With the handcuff dangling from her wrist, Lorna gripped the canvas bag with her purse, lunch and the cookies inside. Her cell phone was palmed in her other hand where he couldn’t see it. She lay perfectly still, hardly breathing as he turned to the other man, the soft-spoken elderly man who’d first approached her.

“Lee? Are you going to help me over here or not?”

Lee was in his late sixties, early seventies, neat as a pin. Even his black lace-up leather dress shoes were shined, creases ironed into his uniform pants. He wore a large, bulky-looking uniform jacket, which, now that she thought about it, was far too heavy for Southern California. He was still kind of slumped over a little, looking uncomfortable, still giving her the impression that he was in pain.

But she thought she remembered where she’d seen him. Wasn’t he the man who had come to the council meeting the last two months? Something about his wife.

“Wait a minute,” the young one said, straightening as he stared back at the man. “Where the hell is your gun, Lee?”

“You said to bring firepower, Kenny.”

“Yeah, so where is your firepower?”

Lee carefully unzipped his coat.

“Holy Mother of—What the hell is that? A bomb, Lee? You got a friggin’ bomb taped to your chest?”

“An explosive device, yes,” Lee said.

“Why the hell did you do that? Jeez. What if it goes off before you want it to?”

“Little chance of that,” the older man said.

“Unless you get shot or fall down?”

“I have to discharge it with this switch,” Lee told him, calmly pointing to a hole in the green-colored plastic explosives.

The hole was just large enough for his finger and a small red toggle switch. Lorna knew the switch was attached to a series of colored wires that ran to a digital watch and a blasting cap. She had recently watched a show on TV about bombs, curious how they worked. But she’d decided bombs were messy and too obvious. She preferred a more subtle approach.

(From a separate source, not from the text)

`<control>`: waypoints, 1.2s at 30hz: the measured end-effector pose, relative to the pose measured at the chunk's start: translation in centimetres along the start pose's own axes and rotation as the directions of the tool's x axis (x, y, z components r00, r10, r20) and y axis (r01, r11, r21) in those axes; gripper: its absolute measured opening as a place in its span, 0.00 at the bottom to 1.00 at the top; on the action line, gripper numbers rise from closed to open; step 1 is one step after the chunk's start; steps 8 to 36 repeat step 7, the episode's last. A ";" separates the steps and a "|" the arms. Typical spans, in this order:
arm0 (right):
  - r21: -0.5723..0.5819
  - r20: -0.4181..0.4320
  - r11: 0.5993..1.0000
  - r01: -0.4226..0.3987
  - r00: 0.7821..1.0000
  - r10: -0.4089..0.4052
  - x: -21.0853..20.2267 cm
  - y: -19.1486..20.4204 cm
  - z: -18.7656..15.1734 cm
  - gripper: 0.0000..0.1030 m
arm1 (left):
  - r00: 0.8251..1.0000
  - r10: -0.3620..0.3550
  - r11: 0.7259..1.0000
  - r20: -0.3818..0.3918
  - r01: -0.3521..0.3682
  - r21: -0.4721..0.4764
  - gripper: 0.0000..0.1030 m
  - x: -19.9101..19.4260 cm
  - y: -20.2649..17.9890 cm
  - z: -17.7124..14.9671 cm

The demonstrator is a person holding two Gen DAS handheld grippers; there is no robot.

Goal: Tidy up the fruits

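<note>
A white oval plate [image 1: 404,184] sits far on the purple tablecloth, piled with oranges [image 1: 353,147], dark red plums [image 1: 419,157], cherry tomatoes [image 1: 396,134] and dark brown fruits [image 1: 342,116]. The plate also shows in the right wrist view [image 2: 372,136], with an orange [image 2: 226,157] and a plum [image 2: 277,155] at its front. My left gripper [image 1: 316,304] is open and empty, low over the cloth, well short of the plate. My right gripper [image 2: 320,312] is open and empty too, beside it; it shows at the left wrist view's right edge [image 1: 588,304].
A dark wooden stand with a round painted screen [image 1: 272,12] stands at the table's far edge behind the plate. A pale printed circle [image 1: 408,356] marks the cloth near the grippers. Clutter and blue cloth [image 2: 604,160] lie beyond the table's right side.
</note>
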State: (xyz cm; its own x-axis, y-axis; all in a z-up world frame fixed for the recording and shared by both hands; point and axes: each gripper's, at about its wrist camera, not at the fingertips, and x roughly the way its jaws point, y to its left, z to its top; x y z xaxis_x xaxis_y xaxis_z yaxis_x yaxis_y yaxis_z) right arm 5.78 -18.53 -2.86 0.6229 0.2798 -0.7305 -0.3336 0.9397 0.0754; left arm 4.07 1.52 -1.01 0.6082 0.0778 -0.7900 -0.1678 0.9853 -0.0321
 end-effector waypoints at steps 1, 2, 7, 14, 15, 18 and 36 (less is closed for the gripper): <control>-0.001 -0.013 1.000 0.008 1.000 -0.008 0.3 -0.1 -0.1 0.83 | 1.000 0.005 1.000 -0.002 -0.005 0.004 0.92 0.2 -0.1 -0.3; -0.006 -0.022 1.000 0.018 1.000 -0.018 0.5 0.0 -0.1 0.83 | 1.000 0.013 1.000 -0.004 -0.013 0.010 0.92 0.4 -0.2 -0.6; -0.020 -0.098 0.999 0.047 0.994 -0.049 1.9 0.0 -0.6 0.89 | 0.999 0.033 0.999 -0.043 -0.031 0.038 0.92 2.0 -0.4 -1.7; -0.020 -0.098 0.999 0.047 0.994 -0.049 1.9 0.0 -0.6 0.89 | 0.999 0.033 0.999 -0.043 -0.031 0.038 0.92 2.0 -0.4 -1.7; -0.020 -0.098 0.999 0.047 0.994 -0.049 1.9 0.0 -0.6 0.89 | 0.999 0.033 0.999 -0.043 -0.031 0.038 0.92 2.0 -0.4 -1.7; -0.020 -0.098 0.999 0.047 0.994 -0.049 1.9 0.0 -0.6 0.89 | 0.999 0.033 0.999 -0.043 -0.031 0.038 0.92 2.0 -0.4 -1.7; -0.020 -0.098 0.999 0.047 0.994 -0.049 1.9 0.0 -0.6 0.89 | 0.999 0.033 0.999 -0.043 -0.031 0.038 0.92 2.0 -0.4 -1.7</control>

Kenny was shaking his head and running his free hand through his hair. “Oh, man, you’re crazy, you know that? Beyond postal.”

From what Lorna had seen, they both fit in that category.

Kenny was so upset he wasn’t paying any attention to her. His kind took one look at her and saw a forty-something old maid, a woman afraid of her shadow, no threat at all.

His kind deserved everything they got.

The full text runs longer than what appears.